About this exercise:
Supply the number of lines in the data below that hold "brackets", and let that number be the whole answer.

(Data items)
[Start of section]
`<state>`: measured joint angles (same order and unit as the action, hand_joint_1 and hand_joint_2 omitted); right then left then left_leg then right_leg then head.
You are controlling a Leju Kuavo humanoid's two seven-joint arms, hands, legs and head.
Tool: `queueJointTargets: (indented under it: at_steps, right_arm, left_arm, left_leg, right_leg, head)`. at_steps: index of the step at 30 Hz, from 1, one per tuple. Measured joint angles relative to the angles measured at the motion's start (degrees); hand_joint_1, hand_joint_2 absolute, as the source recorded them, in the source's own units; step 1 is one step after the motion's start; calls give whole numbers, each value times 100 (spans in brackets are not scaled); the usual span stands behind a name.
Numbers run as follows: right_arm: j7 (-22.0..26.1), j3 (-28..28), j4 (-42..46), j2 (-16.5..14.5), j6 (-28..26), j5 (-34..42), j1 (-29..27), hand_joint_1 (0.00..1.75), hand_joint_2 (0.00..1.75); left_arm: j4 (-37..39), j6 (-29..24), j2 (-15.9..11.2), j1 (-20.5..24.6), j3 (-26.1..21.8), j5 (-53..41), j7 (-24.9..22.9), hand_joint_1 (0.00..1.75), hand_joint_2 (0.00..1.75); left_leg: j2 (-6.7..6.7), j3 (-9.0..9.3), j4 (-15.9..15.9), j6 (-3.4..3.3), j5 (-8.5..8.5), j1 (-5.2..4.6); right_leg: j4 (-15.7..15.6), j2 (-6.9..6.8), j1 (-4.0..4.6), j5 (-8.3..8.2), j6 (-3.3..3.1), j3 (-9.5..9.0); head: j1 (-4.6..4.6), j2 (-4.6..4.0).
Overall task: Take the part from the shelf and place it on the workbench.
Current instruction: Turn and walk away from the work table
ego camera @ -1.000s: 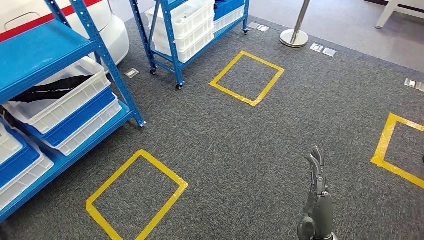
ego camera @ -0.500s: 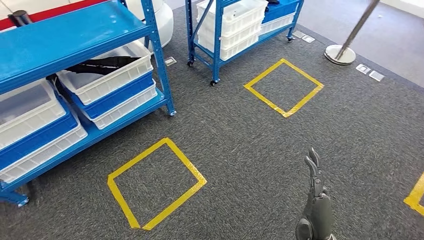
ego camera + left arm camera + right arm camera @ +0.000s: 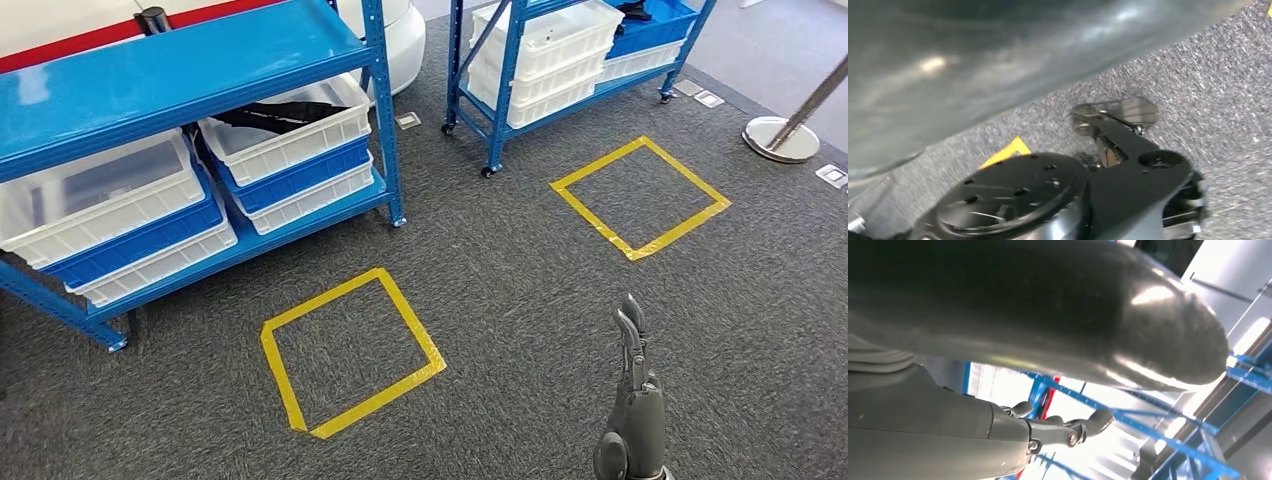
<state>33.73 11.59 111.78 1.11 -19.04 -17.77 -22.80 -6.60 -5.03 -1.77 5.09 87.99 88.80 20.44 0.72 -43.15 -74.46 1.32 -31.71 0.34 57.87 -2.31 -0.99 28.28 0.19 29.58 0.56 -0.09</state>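
Observation:
A long black part [image 3: 268, 116] lies in a white bin [image 3: 290, 135] on the middle level of the near blue shelf [image 3: 180, 60], at the upper left of the head view. My right hand [image 3: 632, 400] hangs low at the bottom right over the carpet, far from the shelf, with its fingers stretched out straight and nothing in them. In the right wrist view that hand [image 3: 998, 435] reaches from the left with bare fingers [image 3: 1088, 424], and blue shelf rails lie blurred behind it.
White and blue bins [image 3: 110, 215] are stacked on the near shelf. A second blue shelf on wheels [image 3: 560, 55] stands behind it. Two yellow tape squares [image 3: 345, 350] [image 3: 640, 195] mark the grey carpet. A metal post base [image 3: 780, 138] stands at the far right.
The camera has turned: the whole scene has slid to the right, bringing the near shelf and the tape square further into view. My right hand keeps the same pose.

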Motion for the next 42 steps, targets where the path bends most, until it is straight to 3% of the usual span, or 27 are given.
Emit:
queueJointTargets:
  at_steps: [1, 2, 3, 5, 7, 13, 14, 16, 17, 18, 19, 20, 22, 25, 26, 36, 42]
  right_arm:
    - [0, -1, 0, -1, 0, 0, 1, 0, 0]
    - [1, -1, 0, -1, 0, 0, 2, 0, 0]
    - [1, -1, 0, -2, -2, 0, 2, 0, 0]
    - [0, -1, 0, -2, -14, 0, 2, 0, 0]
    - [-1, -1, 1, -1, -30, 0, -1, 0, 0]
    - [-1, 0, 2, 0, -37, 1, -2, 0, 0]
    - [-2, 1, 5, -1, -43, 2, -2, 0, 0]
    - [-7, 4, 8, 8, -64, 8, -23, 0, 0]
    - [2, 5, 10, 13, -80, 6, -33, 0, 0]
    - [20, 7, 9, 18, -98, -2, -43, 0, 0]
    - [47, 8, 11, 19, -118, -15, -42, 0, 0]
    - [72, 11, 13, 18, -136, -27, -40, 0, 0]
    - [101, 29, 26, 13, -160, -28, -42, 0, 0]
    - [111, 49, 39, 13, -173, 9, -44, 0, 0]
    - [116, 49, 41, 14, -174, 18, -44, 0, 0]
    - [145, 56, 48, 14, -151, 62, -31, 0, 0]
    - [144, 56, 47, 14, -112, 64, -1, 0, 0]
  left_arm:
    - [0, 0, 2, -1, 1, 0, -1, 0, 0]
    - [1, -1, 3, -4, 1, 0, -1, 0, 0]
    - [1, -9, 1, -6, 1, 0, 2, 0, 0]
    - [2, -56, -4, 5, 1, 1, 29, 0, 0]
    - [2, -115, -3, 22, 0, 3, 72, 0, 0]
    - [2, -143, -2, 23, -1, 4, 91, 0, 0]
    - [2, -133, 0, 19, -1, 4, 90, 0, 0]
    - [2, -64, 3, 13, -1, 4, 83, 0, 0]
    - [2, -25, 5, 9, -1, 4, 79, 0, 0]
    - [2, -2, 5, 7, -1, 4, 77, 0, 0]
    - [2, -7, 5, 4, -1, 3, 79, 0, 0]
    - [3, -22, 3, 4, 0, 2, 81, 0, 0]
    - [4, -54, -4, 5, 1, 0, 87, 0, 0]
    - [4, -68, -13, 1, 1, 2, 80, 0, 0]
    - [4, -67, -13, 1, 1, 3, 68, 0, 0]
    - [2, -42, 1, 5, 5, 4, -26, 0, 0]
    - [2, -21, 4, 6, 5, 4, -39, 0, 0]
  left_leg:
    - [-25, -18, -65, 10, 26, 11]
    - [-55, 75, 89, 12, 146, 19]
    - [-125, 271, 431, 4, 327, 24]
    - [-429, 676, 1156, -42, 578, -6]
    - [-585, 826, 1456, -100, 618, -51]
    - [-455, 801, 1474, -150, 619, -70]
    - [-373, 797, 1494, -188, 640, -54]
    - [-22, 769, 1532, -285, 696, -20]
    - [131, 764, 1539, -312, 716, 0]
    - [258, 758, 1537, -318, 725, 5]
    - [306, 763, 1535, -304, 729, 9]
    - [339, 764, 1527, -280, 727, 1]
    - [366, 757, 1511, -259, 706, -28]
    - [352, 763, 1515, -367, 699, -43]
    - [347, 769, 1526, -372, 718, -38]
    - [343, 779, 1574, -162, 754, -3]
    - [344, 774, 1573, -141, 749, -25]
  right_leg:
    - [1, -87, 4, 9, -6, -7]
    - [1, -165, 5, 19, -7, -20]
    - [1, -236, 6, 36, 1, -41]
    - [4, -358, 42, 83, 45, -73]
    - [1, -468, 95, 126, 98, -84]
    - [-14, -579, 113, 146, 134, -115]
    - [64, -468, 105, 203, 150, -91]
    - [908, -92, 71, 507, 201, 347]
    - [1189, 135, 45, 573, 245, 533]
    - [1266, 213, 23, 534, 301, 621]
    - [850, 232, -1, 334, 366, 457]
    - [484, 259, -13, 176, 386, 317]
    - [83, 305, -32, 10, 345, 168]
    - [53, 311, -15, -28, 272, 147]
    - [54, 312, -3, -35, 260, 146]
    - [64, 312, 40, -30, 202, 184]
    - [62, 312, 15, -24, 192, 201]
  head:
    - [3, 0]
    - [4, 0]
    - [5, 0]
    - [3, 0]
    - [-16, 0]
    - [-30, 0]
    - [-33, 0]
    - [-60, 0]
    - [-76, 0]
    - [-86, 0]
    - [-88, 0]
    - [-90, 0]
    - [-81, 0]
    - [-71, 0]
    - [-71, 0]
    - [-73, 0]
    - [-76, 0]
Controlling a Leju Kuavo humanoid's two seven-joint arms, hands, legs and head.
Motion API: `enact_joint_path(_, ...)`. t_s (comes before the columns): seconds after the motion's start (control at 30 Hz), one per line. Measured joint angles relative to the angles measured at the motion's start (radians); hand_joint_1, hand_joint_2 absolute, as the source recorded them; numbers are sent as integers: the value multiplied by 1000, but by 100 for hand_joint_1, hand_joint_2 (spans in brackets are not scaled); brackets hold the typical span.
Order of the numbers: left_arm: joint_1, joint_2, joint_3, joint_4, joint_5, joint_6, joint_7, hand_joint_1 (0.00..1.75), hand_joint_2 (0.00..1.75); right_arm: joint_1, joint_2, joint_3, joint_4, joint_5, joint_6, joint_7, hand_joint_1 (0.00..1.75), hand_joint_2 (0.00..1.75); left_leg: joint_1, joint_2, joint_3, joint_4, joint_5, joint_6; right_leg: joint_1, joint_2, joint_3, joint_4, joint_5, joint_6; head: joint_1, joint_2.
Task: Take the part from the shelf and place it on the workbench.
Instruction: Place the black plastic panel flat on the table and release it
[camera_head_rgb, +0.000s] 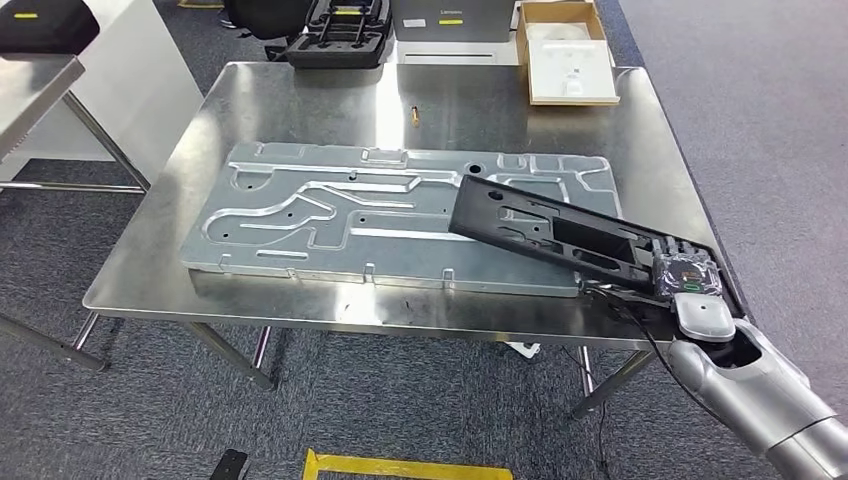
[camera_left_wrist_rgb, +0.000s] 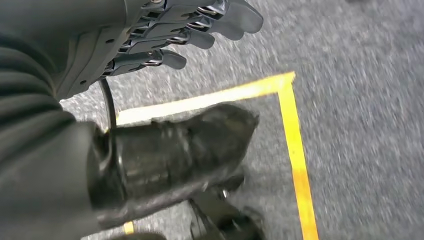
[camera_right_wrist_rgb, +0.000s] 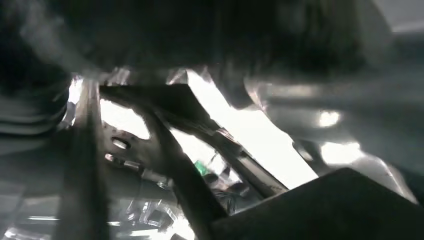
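Black part (camera_head_rgb: 545, 228) gripped by right hand (camera_head_rgb: 688, 275), over the surface (camera_head_rgb: 300, 95); placing step, next lower and release. Left hand (camera_left_wrist_rgb: 165, 30) empty, fingers apart.

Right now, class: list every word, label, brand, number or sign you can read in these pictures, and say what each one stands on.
"Lenovo", faintly, on the grey box beyond the workbench; I read it with some doubt.
Yellow stickers on the black cases: too small to read.
White sheet in the cardboard box: print too small to read.
Yellow floor tape: a line, no text.

Grey plate (camera_head_rgb: 330, 215) covers workbench (camera_head_rgb: 300, 100) centre; far strip bare except small screw (camera_head_rgb: 414, 115).
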Motion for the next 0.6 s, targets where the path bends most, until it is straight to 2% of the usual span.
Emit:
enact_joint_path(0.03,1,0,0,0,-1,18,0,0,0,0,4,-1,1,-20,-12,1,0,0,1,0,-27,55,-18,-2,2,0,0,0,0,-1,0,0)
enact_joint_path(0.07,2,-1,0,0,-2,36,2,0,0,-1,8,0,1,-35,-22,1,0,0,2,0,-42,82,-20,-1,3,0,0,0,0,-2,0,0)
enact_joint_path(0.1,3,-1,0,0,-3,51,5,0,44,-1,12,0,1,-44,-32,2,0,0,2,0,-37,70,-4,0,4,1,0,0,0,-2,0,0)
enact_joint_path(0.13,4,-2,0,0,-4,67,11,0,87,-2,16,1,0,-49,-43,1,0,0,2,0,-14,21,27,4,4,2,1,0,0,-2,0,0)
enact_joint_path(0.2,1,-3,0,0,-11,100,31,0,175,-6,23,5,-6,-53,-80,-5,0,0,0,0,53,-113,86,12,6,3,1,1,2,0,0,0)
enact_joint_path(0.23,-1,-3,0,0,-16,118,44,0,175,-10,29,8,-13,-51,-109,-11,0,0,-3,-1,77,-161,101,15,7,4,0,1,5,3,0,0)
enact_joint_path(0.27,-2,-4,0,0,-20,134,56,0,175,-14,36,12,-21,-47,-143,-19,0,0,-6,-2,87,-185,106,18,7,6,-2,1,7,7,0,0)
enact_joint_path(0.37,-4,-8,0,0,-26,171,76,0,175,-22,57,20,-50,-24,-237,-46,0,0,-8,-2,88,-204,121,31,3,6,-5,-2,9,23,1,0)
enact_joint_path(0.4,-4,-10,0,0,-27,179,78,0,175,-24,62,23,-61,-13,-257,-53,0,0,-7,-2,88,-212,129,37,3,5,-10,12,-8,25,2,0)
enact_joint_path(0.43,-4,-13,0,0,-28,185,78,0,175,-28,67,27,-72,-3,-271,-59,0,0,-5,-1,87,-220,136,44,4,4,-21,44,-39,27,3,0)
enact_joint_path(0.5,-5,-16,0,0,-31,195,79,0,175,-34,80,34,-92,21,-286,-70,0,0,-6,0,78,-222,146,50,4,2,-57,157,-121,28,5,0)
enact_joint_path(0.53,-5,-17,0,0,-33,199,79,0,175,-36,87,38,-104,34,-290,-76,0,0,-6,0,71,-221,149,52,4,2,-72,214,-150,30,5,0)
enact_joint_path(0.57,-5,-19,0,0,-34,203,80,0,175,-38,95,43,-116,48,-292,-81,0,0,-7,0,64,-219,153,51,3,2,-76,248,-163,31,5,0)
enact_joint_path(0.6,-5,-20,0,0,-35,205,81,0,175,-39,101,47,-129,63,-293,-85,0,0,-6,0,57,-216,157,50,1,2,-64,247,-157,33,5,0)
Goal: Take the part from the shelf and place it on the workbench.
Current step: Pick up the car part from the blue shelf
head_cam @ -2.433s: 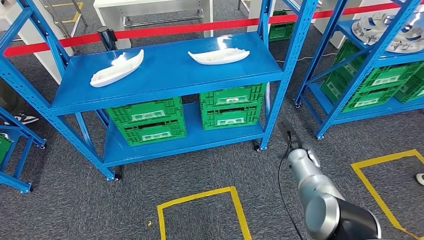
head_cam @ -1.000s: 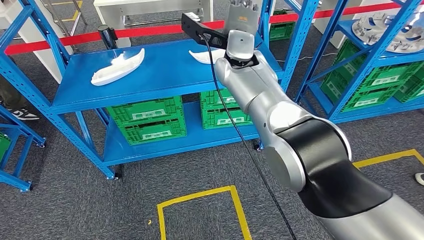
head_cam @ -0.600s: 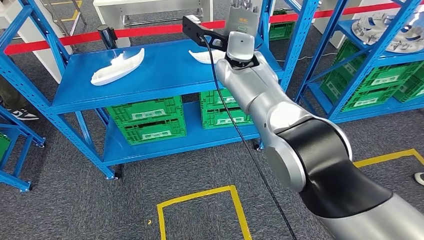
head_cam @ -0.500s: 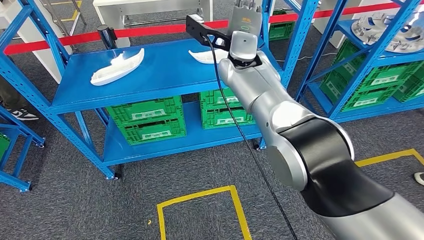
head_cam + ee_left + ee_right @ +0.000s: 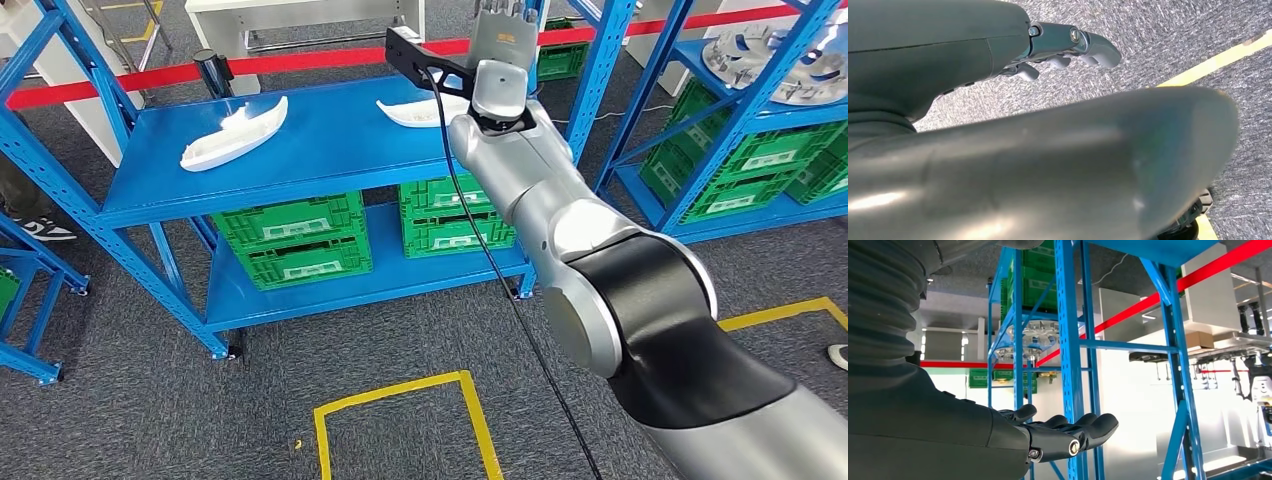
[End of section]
Answer below:
2